POMDPPlanners.environments.light_dark_pomdp.light_dark_pomdp_utils package

Submodules

POMDPPlanners.environments.light_dark_pomdp.light_dark_pomdp_utils.base_light_dark_pomdp module

class POMDPPlanners.environments.light_dark_pomdp.light_dark_pomdp_utils.base_light_dark_pomdp.BaseLightDarkPOMDP(discount_factor, name, space_info, reward_range=None, beacons=[(0, 0), (0, 5), (0, 10), (5, 0), (5, 5), (5, 10), (10, 0), (10, 5), (10, 10)], goal_state=array([10, 5]), start_state=array([0, 5]), obstacles=[(3, 7), (5, 5)], obstacle_hit_probability=0.2, obstacle_reward=-10.0, obstacle_radius=1.0, goal_reward=10.0, beacon_radius=1.0, fuel_cost=2.0, grid_size=11)[source]

Bases: Environment, ABC

Parameters:

discount_factor (float)
name (str)
space_info (SpaceInfo)
reward_range (Tuple[float, float] | None)
beacons (List[Tuple[float, float]])
goal_state (ndarray)
start_state (ndarray)
obstacles (List[Tuple[float, float]])
obstacle_hit_probability (float)
obstacle_reward (float)
obstacle_radius (float)
goal_reward (float)
beacon_radius (float)
fuel_cost (float)
grid_size (int)

cache_visualization(history, cache_path)[source]

Cache visualization of agent’s path and belief.

Parameters:

history (List[StepData]) – List of step data from an episode.
cache_path (Path) – Path where to save the visualization.

Raises:

TypeError – If history is not a List or contains non-StepData objects, or if cache_path is not a Path object.
ValueError – If history is empty or contains invalid data.

Return type:

None

abstractmethod compute_metrics(histories)[source]

Compute environment-specific metrics from episode histories.

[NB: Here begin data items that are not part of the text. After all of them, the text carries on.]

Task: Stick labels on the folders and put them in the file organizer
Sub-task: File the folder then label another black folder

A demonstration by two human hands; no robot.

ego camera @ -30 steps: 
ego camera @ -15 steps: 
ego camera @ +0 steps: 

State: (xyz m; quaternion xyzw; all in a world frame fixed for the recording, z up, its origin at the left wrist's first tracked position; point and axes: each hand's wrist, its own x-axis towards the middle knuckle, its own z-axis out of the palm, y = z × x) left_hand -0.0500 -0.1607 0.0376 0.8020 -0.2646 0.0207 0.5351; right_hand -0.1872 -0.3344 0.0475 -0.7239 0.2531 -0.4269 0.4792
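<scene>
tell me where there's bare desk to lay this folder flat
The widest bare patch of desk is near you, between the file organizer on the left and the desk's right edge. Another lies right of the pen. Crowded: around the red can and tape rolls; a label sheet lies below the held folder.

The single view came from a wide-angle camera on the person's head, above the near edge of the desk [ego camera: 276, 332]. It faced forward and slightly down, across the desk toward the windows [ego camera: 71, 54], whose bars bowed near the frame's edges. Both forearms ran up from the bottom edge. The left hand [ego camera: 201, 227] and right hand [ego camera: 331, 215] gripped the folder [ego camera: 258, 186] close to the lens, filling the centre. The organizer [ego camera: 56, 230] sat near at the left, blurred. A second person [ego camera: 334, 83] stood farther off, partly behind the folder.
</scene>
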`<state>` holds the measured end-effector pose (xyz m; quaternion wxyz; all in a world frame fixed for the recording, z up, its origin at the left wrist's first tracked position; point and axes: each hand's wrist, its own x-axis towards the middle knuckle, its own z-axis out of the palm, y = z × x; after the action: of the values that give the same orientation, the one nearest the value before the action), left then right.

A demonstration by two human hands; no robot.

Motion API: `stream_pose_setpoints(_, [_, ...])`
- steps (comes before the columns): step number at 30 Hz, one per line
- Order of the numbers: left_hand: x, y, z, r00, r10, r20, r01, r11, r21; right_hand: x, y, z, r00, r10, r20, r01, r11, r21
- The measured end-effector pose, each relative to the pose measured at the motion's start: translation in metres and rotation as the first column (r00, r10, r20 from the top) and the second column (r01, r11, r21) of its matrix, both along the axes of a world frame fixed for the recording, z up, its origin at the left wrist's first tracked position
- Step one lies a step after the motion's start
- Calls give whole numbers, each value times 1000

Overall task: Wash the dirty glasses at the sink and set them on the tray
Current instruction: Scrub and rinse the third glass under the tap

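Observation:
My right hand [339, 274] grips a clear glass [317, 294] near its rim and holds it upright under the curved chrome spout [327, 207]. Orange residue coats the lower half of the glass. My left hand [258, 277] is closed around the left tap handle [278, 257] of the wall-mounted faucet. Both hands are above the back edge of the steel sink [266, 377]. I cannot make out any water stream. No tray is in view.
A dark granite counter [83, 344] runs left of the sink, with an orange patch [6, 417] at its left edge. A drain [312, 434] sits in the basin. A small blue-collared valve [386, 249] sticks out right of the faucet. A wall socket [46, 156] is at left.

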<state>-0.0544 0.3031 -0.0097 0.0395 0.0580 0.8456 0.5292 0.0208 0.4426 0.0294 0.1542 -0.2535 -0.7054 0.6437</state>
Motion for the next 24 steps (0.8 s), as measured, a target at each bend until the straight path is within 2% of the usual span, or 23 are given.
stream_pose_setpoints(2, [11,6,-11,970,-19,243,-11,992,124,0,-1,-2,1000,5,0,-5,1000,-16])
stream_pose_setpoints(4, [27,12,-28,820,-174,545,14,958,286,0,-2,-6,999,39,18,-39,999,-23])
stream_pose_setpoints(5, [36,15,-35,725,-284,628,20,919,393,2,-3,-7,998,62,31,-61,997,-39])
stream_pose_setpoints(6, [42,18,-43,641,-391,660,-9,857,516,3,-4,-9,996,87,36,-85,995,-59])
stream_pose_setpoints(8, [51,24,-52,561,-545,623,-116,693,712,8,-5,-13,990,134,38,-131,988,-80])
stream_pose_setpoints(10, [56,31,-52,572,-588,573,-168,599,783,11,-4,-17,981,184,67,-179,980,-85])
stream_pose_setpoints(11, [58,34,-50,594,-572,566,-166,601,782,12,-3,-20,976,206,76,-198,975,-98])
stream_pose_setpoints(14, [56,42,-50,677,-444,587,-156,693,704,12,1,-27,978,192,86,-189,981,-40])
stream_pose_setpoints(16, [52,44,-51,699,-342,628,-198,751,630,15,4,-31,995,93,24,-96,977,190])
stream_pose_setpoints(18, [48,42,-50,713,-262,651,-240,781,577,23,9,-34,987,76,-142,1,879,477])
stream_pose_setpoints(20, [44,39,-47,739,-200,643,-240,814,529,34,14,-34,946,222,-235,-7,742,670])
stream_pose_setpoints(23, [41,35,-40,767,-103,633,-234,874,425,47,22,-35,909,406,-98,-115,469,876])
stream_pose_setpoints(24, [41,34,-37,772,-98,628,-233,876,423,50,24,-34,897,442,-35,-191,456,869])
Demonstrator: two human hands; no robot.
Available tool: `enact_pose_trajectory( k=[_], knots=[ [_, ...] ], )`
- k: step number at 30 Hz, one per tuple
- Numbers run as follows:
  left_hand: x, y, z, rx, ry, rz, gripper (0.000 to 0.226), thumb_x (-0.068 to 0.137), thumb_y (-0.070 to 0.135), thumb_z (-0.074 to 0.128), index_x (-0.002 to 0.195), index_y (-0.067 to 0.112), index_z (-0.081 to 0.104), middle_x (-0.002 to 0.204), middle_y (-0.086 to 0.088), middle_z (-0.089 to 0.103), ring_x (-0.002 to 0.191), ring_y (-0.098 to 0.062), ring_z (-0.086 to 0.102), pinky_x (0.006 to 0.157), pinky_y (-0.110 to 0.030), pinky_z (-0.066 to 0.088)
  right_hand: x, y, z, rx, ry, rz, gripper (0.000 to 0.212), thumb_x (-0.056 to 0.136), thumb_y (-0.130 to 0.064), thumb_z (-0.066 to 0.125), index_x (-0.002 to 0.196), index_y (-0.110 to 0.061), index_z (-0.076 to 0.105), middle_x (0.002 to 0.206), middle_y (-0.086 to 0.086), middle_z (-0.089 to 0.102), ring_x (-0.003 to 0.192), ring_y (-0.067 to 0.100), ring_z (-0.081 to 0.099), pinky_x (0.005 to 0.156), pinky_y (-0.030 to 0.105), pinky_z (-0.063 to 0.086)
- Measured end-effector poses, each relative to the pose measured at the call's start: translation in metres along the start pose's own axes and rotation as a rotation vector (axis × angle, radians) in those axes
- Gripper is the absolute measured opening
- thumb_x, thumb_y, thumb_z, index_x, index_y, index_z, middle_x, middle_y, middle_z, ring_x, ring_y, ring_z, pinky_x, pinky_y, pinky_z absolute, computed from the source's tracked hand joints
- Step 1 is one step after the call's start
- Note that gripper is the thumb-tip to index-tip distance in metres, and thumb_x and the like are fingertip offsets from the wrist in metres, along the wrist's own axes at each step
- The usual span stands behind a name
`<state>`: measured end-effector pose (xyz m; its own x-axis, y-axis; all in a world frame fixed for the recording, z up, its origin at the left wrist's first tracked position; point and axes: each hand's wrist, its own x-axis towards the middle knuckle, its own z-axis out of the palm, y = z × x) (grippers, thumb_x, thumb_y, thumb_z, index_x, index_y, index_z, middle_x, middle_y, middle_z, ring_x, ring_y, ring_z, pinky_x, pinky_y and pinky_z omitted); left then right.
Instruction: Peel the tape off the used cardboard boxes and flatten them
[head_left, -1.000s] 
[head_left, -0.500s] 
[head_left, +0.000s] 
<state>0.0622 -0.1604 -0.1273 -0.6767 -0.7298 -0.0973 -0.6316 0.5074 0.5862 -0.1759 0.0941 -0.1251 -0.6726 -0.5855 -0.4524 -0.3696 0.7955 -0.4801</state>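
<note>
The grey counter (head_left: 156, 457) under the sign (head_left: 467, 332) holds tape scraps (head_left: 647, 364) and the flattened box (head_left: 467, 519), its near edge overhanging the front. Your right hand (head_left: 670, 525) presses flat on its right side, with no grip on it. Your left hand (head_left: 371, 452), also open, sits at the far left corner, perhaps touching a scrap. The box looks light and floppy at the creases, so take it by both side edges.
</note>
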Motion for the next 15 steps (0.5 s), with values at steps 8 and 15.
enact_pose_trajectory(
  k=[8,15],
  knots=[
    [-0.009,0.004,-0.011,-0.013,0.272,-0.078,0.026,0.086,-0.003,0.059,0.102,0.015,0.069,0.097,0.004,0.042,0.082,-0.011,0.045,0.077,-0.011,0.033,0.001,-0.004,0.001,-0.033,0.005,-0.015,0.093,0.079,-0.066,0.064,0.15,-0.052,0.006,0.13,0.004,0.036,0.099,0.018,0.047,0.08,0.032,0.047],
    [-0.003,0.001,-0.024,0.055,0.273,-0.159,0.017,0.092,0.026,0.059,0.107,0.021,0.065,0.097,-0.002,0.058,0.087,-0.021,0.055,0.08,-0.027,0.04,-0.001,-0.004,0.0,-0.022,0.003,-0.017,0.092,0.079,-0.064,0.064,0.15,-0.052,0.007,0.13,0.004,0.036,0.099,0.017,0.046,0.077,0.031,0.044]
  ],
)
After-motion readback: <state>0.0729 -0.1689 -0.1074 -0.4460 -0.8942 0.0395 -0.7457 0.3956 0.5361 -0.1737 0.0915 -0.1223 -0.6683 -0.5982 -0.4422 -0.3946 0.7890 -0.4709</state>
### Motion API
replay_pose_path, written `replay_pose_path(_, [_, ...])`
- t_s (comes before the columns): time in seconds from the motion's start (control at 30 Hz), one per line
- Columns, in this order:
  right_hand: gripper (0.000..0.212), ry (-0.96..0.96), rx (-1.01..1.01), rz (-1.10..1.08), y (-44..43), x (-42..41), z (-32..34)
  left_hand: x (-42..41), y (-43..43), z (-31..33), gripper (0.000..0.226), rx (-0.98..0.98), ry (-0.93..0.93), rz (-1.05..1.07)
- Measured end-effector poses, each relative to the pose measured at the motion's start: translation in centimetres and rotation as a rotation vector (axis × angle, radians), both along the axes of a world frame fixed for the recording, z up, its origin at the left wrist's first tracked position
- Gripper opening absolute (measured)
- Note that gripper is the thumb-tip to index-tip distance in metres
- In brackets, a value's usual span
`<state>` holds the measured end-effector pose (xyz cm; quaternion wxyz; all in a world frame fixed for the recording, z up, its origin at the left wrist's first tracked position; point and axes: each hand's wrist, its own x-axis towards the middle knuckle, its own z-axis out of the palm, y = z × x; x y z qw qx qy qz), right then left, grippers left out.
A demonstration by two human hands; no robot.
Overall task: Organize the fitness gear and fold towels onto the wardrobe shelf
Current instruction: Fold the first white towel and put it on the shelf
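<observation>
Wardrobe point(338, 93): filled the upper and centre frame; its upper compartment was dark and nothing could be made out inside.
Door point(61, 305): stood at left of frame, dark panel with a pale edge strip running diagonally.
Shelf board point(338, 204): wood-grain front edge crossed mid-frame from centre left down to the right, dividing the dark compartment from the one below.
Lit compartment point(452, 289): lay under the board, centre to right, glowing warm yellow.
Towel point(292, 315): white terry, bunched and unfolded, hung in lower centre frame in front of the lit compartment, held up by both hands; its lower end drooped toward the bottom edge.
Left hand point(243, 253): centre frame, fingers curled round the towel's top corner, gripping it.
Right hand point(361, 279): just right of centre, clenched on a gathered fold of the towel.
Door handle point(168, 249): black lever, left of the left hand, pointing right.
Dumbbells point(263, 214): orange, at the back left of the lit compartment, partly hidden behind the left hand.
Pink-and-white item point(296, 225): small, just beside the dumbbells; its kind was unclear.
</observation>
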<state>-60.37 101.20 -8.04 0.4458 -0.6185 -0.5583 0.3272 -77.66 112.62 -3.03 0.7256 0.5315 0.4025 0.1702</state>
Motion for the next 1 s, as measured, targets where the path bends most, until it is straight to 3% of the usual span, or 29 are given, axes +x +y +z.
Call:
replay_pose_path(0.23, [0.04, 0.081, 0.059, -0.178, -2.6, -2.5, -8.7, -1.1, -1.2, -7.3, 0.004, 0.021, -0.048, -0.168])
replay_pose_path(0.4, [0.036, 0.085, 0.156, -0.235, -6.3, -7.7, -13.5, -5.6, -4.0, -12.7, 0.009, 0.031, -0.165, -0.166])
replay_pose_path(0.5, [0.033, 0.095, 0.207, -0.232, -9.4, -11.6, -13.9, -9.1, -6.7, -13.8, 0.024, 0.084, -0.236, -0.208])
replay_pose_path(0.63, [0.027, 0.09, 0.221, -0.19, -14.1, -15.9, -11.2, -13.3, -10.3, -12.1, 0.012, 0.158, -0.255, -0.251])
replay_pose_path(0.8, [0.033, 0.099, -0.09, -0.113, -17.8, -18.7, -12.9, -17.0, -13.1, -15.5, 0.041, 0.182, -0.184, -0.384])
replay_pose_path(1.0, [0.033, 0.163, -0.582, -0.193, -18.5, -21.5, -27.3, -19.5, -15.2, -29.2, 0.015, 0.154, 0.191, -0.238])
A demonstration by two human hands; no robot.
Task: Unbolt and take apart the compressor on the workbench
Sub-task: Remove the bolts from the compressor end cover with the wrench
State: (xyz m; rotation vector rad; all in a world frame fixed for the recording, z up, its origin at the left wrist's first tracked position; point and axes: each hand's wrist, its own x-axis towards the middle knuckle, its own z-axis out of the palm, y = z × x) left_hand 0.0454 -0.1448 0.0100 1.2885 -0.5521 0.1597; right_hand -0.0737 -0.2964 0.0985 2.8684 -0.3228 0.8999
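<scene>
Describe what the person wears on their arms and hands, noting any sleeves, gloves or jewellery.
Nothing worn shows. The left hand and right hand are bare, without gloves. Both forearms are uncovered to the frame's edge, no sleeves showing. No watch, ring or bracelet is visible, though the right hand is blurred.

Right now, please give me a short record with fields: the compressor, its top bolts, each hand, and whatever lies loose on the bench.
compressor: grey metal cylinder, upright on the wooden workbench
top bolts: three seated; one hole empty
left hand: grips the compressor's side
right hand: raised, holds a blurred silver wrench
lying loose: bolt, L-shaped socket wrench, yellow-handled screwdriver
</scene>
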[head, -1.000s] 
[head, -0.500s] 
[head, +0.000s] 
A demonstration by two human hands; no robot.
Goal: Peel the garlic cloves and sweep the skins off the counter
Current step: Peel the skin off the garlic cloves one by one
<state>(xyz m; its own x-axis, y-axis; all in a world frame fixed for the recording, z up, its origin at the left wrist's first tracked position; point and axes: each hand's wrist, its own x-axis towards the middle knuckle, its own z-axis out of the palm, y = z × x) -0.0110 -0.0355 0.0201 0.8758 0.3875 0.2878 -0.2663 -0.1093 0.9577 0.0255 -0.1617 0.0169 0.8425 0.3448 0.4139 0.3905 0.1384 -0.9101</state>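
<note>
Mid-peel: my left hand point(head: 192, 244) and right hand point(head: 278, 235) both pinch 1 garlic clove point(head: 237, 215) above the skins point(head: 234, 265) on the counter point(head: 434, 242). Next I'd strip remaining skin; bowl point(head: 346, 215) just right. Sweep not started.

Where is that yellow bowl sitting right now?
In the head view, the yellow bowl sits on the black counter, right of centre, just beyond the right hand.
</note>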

This method can be overridden by subclasses to provide custom metric calculations beyond standard return and episode length.

Parameters:: histories (List[History]) – List of episode histories to analyze
Return type:: List[MetricValue]
Returns:: List of computed metrics with confidence intervals

property config_id: str: Generate a deterministic identifier based on environment configuration. This implementation ensures that the config_id is invariant to the order of beacons and obstacles.

initial_observation_dist()[source]

Get the initial observation distribution.

Return type:: Distribution
Returns:: Distribution over initial observations

Note

Subclasses must implement this method to define initial observations.

initial_state_dist()[source]

Get the initial state distribution.

Return type:: Distribution
Returns:: Distribution over initial states

Note

Subclasses must implement this method to define the starting distribution.

is_equal_observation(observation1, observation2)[source]

Check if two observations are equal.

Parameters:

observation1 (Any) – First observation to compare
observation2 (Any) – Second observation to compare

Return type:

bool

Returns:

True if observations are considered equal, False otherwise

Note

Subclasses must implement this method to define observation equality. This is particularly important for discrete observation spaces.

abstractmethod is_terminal(state)[source]

Check if a state is terminal.

Parameters:: state (ndarray) – State to check for terminal condition
Return type:: bool
Returns:: True if the state is terminal, False otherwise

Note

Subclasses must implement this method to define terminal conditions.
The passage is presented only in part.